2. Strategi Penetapan Harga dan Promosi

Dalam hal harga dan promosi, merek lokal agresif bersaing melalui diskon mikro dan bundling. Mereka sangat mengandalkan momentum penjualan tanggal ganda (seperti 11.11 dan 12.12) dan flash sale (promo kilat) sebagai mesin utama penjualan digital mereka. Program loyalitas mereka cenderung sederhana, seperti sistem stempel atau poin digital dasar.

Merek global, meski tidak mengabaikan diskon, lebih berfokus pada penekanan nilai premium (premium value-for-money), menyoroti kualitas yang lebih baik atau daya tahan produk yang lebih lama. Mereka juga berinvestasi lebih banyak dalam penawaran yang dipersonalisasi melalui aplikasi, sistem CRM (Customer Relationship Management), atau ekosistem loyalitas yang terintegrasi.


3. Strategi Saluran Distribusi (Channel Strategy)

Strategi distribusi merek lokal sangat berakar pada ekosistem lokal. Fokus utama mereka adalah warung, pasar tradisional, dan minimarket. Untuk jangkauan digital dengan biaya rendah, mereka memanfaatkan grup WhatsApp dan mikro-influencer di platform seperti TikTok.

Merek global, di sisi lain, memperkuat kehadiran mereka di perdagangan modern (supermarket, hypermarket) dan e-commerce. Di ranah digital, mereka berinvestasi dalam livestream sosial commerce dengan konten dan storytelling yang lebih premium.

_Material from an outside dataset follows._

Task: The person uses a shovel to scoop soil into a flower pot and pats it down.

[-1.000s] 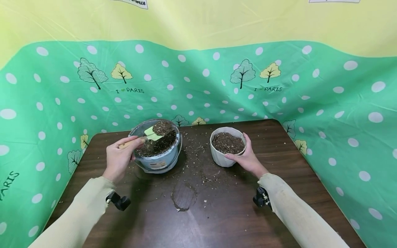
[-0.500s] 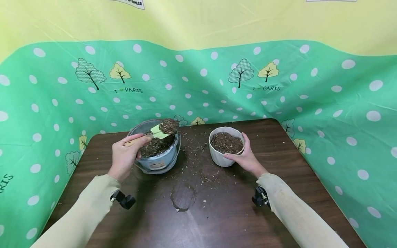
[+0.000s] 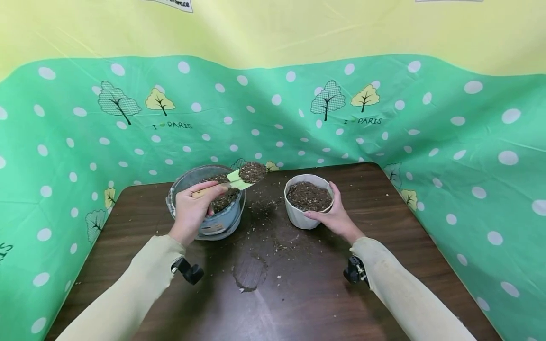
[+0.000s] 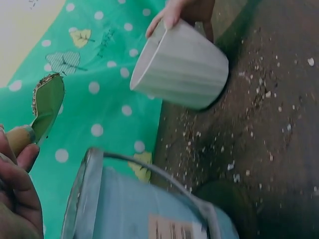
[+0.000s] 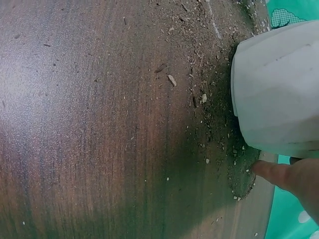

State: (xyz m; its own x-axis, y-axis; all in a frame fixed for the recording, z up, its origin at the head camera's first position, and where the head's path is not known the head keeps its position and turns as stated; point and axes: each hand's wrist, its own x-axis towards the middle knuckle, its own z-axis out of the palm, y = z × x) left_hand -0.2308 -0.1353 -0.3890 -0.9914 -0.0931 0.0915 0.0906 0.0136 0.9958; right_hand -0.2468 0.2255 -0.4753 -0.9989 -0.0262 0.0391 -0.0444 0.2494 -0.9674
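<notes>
My left hand (image 3: 190, 208) grips the wooden handle of a light green trowel (image 3: 238, 180). A heap of dark soil (image 3: 252, 172) lies on its blade, which stands above the right rim of a blue bucket (image 3: 213, 226). More soil fills the bucket, partly hidden behind the hand. In the left wrist view the trowel (image 4: 49, 102) is raised above the bucket (image 4: 134, 204). My right hand (image 3: 334, 215) holds a white faceted pot (image 3: 300, 215) by its right side, thumb at the near rim. Soil (image 3: 310, 195) sits high inside that pot, which stands upright on the table.
The dark wooden table (image 3: 307, 293) carries scattered soil crumbs (image 3: 266, 208) between bucket and pot. A ring of soil (image 3: 250, 273) marks its near middle. A green and yellow printed cloth (image 3: 256, 109) hangs behind and along both sides.
My left hand has lifted the loaded trowel and moved it right, from over the soil inside the bucket to its right rim. The right hand keeps its hold on the pot.
</notes>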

4. Pembentukan Merek (Brand Building)

Pembangunan merek lokal erat kaitannya dengan narasi kebanggaan lokal, dukungan komunitas, sertifikasi Halal, dan tradisi. Mereka menggunakan pemasaran akar rumput (grassroots marketing), yang melibatkan acara komunitas dan influencer lokal untuk membangun kepercayaan dari bawah ke atas.

Merek global umumnya berfokus pada warisan merek, kepercayaan global, dan inovasi yang berkelanjutan. Mereka memosisikan diri sebagai "premium namun sebanding," menekankan daya tahan, kinerja yang lebih tinggi, atau manfaat kesehatan yang lebih baik.


5. Fokus Inovasi

Inovasi merek lokal berpusat pada wellness yang terjangkau, seperti makanan ringan berfortifikasi, obat herbal, atau terus mengembangkan format refill. Mereka juga banyak mengembangkan produk rumah tangga yang serbaguna dan multifungsi.

Inovasi merek global didorong oleh wellness dan lifestyle premium, termasuk kecantikan fungsional, elektronik pintar, dan produk ramah lingkungan. Ketika memasuki pasar Indonesia, merek global sering memperkenalkan lini global entry-level yang telah disesuaikan dengan preferensi dan daya beli konsumen lokal.


Kesimpulan:

  • Merek lokal menang ketika mereka dapat diakses, terjangkau, dan emosional terhubung dengan identitas lokal.
  • Merek global menang ketika mereka dapat membuktikan harga mereka dibenarkan melalui kepercayaan, kualitas, dan inovasi — sambil menyesuaikan strategi mereka dengan kenyataan di Indonesia.